Hosta growers always seem to have more than their share of slugs. During drought years, slugs almost disappear from sight. Prolonged periods of wet weather, however, have the opposite effect and numbers become noticeable. The grey garden slug, Agriolimax reticulatum, starts very small (less than one-quarter inch) and grows to almost 1 inch in length.
Slugs require a damp environment to survive. They are protected from drying by hiding during the day and feeding at night. Slugs may be found during the daytime by looking under boards, rocks, mulch that had been placed or the foliage of low dense plants.
When slugs are abundant, considerable damage may accumulate on certain hostas. Damage is usually most severe on thin-leafed varieties or in the white margins and centers of variegated varieties.
There is no single, foolproof remedy for slugs, although several common practices can help. Start by cleaning debris from the garden to eliminate slug hiding places. Remove heavy leaf litter, boards, bricks, unnecessary mulch, and other debris in contact with the ground. Dense ground covers that are harboring slugs can be thinned to promote sunshine, air circulation, and drying.
Minor slug problems can be controlled by handpicking. Check carefully around the base of damaged plants and favored hiding places. Night checking with a flashlight or leaving “trap sites” may improve your efficiency. A mild solution of vinegar or ammonia can be sprayed on individual slugs. This, like the apparently factual urban legend of sprinkling salt on slugs, will kill individual slugs but is too labor-intensive for complete success.
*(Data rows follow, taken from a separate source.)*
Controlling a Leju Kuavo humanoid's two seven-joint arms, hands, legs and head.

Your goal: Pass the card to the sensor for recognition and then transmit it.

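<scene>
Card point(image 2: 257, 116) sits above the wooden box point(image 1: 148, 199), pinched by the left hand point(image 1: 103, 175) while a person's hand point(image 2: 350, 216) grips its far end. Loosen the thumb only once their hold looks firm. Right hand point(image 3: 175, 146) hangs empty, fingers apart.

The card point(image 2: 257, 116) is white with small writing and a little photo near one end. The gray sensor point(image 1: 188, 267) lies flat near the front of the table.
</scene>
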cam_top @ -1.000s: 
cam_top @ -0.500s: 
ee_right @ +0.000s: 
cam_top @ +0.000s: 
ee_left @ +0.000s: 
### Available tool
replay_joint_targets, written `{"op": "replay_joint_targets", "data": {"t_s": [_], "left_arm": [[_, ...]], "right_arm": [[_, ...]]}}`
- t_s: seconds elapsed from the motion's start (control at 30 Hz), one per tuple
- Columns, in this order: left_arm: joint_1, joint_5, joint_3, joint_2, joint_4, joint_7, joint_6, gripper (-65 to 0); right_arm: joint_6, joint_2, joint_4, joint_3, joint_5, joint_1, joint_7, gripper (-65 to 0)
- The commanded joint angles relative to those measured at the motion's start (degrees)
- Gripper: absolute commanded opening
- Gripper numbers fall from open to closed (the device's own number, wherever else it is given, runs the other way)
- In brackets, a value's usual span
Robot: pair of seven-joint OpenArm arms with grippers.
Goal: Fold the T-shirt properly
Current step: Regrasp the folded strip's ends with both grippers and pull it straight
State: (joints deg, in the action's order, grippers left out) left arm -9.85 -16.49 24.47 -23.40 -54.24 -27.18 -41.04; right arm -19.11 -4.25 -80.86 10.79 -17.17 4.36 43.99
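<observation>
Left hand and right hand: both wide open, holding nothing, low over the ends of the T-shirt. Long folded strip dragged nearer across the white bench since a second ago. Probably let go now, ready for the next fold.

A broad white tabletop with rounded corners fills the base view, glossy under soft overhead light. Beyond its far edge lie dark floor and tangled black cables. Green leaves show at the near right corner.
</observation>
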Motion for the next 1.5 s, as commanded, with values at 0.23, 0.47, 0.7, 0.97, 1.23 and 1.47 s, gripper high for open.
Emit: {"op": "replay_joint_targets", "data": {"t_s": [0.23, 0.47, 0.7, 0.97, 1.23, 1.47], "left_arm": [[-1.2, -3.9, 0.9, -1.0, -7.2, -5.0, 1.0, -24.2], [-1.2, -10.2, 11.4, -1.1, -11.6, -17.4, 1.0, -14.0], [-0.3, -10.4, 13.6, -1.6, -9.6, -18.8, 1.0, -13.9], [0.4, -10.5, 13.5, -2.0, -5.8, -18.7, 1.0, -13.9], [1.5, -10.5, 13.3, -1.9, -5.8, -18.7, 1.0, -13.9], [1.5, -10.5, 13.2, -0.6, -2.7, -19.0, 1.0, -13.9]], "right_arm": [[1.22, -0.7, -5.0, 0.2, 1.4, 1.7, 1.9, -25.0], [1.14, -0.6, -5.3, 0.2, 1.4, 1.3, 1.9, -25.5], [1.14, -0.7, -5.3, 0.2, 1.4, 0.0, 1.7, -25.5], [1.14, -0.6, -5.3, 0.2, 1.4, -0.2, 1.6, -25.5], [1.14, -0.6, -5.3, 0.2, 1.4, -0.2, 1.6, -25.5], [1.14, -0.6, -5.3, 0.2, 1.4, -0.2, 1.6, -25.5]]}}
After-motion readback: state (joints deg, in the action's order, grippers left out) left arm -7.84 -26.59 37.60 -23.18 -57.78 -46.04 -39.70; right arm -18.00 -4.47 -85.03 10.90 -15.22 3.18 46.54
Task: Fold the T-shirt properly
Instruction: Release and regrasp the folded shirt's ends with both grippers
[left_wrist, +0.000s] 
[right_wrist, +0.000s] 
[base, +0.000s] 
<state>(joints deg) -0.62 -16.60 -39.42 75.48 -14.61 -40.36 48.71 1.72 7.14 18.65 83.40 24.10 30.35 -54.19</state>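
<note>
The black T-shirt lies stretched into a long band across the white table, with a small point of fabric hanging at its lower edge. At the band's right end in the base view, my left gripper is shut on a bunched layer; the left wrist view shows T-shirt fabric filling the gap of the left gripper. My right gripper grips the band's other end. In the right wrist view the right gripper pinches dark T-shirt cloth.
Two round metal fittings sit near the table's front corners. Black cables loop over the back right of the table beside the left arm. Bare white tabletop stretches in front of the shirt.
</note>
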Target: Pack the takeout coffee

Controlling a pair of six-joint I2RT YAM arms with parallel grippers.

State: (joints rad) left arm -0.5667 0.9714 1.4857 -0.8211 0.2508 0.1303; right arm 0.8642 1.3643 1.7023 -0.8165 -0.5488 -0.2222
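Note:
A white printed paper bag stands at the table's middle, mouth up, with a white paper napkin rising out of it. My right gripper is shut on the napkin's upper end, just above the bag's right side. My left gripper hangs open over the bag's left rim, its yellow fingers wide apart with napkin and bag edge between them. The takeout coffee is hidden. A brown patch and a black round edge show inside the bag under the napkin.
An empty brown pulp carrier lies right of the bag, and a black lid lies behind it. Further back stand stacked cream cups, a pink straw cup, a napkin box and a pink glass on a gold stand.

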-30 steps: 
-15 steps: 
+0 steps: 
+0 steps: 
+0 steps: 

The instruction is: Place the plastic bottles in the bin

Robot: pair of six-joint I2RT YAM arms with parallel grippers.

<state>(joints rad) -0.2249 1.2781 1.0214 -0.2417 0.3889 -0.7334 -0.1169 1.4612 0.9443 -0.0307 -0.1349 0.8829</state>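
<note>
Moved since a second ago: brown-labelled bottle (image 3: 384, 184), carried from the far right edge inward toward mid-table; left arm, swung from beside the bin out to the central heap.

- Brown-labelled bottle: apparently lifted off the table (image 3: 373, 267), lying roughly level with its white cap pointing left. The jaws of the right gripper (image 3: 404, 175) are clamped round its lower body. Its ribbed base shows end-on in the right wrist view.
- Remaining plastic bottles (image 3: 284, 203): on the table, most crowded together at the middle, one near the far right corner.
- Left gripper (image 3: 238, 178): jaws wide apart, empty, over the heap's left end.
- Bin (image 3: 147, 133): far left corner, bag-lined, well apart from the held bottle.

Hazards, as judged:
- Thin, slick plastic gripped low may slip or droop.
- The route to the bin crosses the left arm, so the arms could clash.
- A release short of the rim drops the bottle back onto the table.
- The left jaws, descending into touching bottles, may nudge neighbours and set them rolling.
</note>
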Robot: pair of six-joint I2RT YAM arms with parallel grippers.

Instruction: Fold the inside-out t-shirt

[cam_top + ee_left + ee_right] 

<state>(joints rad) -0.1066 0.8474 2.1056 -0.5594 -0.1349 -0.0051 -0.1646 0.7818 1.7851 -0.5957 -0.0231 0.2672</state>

Beer is a well-known trap attractant for slugs, though any fermenting or yeast-containing liquid appears to work. The traditional trap design is to bury a shallow pan in the soil with the top edge level with the soil surface. Renew the beer or attractant regularly and empty the pan of trapped slugs frequently.
Chemical treatment occasionally may be necessary. Chemical control of slugs requires a special type of pesticide called a molluscicide. Slug baits can be effective when used in conjunction with the other methods discussed above. The most commonly available baits contain metaldehyde and/or carbaryl combination in liquid, granular, or pelleted baits. These baits can be hazardous if carelessly used where children and pets can be exposed. A newer snail and slug bait contain iron phosphate, an ingredient that is nontoxic to children, pets, and wildlife.
Do not pile slug bait in mounds or clumps. Thinly scatter bait in small spots or narrow strips around susceptible plants and moist, protected locations. Treat at the first sign of damage. Baiting is less effective during very hot, very dry or cold times of the year.